The Standardized Testing Task Force (STTF), a 20 member team tasked with advising the University of California on whether or not to keep such tests, evaluated standardized tests and their accuracy in predicting student success at the university. The STTF released their report January 2020 and concluded standardized tests remain a valuable tool. 

Yet, the UC Board went ahead with Napolitano’s plan, as critics of the exams have long held that standardized tests disadvantage low-income and minority students. 

Schaeffer, an advocate of fair and open testing, has led Fairtest’s argument that standardized tests are not accurate representations of a student’s potential.

“Test scores are a measure of accumulated opportunity,” Schaeffer said. 

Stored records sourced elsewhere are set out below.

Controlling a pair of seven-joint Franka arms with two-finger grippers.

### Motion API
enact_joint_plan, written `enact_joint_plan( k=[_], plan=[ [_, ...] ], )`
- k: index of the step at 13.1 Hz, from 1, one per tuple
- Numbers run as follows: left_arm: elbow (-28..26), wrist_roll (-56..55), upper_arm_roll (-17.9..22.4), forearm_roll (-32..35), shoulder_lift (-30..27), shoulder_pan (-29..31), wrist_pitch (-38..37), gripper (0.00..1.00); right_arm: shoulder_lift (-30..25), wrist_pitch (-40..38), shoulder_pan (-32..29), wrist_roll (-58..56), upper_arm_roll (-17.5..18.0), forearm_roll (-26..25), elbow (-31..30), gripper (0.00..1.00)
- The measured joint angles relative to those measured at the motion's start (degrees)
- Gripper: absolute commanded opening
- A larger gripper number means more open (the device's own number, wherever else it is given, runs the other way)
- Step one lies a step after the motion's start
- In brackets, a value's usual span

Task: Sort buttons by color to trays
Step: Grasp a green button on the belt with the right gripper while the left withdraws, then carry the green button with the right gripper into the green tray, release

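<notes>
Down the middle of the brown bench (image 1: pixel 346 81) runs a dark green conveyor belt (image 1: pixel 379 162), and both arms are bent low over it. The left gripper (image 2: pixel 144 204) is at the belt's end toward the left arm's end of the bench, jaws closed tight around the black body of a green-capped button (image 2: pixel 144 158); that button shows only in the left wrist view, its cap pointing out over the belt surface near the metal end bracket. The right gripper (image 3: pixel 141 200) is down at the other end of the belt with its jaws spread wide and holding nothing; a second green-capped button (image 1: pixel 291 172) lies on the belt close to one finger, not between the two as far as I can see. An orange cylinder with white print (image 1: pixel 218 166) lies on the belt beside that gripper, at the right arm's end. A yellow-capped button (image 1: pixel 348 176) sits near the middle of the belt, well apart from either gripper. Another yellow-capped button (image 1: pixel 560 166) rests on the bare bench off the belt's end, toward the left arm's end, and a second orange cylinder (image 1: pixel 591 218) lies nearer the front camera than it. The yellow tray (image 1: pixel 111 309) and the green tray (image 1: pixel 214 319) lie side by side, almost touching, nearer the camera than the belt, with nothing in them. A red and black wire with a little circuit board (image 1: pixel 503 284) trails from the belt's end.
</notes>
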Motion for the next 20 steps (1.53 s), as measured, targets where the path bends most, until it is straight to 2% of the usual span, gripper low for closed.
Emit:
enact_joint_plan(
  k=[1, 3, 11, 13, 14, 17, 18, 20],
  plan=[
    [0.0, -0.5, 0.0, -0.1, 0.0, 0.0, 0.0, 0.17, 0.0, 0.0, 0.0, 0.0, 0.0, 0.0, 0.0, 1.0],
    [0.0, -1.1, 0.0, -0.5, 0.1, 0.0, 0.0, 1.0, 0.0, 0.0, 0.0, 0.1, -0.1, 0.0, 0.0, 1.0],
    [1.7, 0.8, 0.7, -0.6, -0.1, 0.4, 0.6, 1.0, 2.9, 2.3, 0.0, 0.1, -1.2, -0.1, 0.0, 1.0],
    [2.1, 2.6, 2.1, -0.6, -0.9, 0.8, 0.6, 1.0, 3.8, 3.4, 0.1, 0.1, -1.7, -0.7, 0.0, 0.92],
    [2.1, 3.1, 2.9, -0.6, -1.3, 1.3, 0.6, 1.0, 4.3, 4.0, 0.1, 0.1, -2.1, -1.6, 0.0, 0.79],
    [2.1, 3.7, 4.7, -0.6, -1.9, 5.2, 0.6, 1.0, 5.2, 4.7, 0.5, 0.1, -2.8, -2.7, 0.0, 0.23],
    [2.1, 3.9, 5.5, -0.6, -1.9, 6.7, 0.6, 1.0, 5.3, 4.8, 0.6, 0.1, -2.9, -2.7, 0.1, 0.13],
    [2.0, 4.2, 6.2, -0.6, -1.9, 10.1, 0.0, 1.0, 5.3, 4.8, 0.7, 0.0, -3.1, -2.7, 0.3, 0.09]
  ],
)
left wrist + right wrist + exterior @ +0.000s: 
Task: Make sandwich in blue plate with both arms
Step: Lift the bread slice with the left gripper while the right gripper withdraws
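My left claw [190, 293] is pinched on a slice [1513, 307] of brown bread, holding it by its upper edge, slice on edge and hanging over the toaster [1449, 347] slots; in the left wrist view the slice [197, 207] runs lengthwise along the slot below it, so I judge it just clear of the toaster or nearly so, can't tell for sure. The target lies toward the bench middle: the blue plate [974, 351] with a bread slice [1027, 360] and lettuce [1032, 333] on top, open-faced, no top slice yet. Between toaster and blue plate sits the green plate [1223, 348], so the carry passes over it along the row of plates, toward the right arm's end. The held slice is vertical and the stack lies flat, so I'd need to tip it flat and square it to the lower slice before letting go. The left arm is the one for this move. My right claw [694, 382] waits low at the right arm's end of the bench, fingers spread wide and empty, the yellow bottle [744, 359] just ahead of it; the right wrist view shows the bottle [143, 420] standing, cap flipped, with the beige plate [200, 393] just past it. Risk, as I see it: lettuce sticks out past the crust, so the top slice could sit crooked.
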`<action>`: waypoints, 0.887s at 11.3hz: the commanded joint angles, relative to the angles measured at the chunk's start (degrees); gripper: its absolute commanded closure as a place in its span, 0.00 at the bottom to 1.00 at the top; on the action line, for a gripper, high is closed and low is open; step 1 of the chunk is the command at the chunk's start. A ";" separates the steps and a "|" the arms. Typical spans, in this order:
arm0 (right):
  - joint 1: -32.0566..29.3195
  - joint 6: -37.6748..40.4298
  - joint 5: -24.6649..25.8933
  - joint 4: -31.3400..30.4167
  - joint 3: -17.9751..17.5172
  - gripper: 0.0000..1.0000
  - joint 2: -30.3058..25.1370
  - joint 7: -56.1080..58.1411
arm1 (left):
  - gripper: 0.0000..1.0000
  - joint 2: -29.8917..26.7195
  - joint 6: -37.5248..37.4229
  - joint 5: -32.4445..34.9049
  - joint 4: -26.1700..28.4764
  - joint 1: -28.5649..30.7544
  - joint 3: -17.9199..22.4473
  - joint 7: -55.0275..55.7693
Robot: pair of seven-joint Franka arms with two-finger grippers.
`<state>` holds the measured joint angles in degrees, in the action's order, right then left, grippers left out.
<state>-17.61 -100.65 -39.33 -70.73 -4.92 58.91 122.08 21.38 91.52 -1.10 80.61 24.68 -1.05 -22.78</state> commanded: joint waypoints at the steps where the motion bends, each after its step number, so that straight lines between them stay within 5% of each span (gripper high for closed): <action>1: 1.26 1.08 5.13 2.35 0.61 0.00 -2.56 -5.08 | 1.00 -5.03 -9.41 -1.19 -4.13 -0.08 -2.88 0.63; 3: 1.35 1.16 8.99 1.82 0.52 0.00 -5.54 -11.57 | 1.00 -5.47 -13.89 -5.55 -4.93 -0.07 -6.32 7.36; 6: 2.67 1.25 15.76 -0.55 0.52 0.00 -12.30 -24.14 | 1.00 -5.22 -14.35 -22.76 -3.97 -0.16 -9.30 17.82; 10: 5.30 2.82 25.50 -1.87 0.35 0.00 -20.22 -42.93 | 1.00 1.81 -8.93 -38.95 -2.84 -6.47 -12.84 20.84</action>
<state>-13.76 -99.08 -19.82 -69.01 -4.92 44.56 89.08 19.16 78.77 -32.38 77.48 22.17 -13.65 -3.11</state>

Napolitano’s proposal noted that “in 2018, 37 percent of CA resident freshman admits were from underrepresented minorities compared to 59 percent of high school graduates.” It goes on to note that  “test scores play some role (in the gap), but are not the primary barrier to admission.”

While Fairtest’s leaders would value an alternative exam that provided better insight to a student’s capabilities, Schaeffer explained he is yet to find a testing alternative that shows where students are capable of going as opposed to where they came from.

“In Fairtest’s 30 years of existence we have never seen a test that is as fair and accurate as a high school academic record,” Schaeffer said.

He argues that academic performance, course rigor, life situations, community service and extracurricular talents are much more telling than the SAT or ACT and approves of the board’s decision.

Members of the UC Board of Regents called this vote “a step in the right direction” for the University of California, as they attempt to base admissions off of their core values.